The Attitude I Hate Most in Martial Arts

Posted on November 17, 2014June 13, 2015 by Ando Mierzwa

You run into lots of different attitudes in the martial arts. Let me tell which one I hate the most—

Smug.

Confident? I like. Cocky? I don’t mind. But smug? There is absolutely no place for that in the martial arts. Or anywhere. And yet…

Years ago, after an Aikido class, I was sitting on the mats with a female instructor. The discussion led to the topic of sexual assault.

Since all of our training had dealt exclusively with defending yourself on your feet, I asked if Aikido can be applied on the ground. Here’s what she said—

“I’m not worried about that. Sensei showed me a trick or two.”

“Really? You’re not worried at all?”

“Believe me—if anyone ever tries to rape me, they’ll be sorry.”

Wow.

It wasn’t her choice of words that I found annoying… it was her attitude.

She nodded at me with her eyes half-closed, a smug smirk on her face. There was nothing more to say. She left no room for doubt or discussion.

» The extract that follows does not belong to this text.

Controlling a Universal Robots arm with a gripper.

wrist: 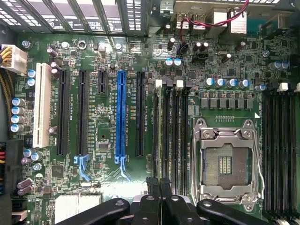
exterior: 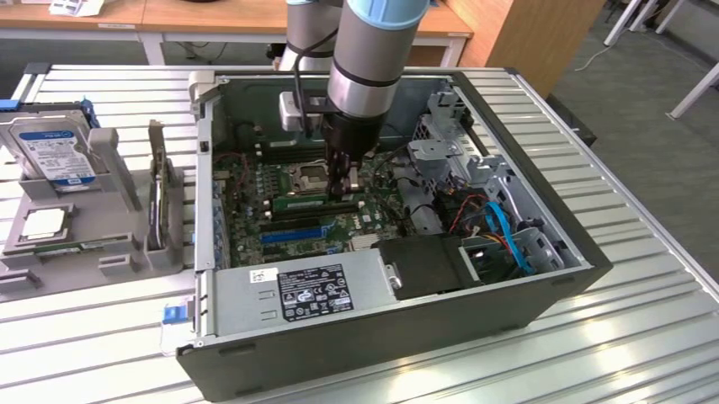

I was shocked. Then angry. Here’s why—

I Hate a Smug Attitude!
Photo by Rohit Chhiber

It’s one thing to delude yourself into believing you’re invincible, but how dare anyone allow their students to believe that self-defense is no big deal. How dare anyone pass down the attitude that fighting for your life is a snap once you know “a trick or two”.

Reckless. Irresponsible. Dangerous.

Look—I don’t wish pain or injury on anyone… well, that’s not true. I wish many people pain and injury. But putting criminals, scumbags, and bullies aside, the only people I’d love to see get a good smack in the head are the smug.

Believe it or not, I say this out of love. It’s for their own good!

Unfortunately, the smug are everywhere nowadays. The internet is loaded with videos of martial artists showing how to fight off a violent attacker. Even attackers armed with knives and guns.

Nothing wrong with that! I’m shooting some how-to videos now, too. But here’s the problem—

Many teachers demonstrate their skills with the attitude that fighting is “no problem”. They make it seem like all you have to do is this and that and ta da! Bad guy down.

A smug teacher makes fighting look easy. A smug instructor implies that nothing can go wrong. A smug sensei makes it appear that failure is not a possibility.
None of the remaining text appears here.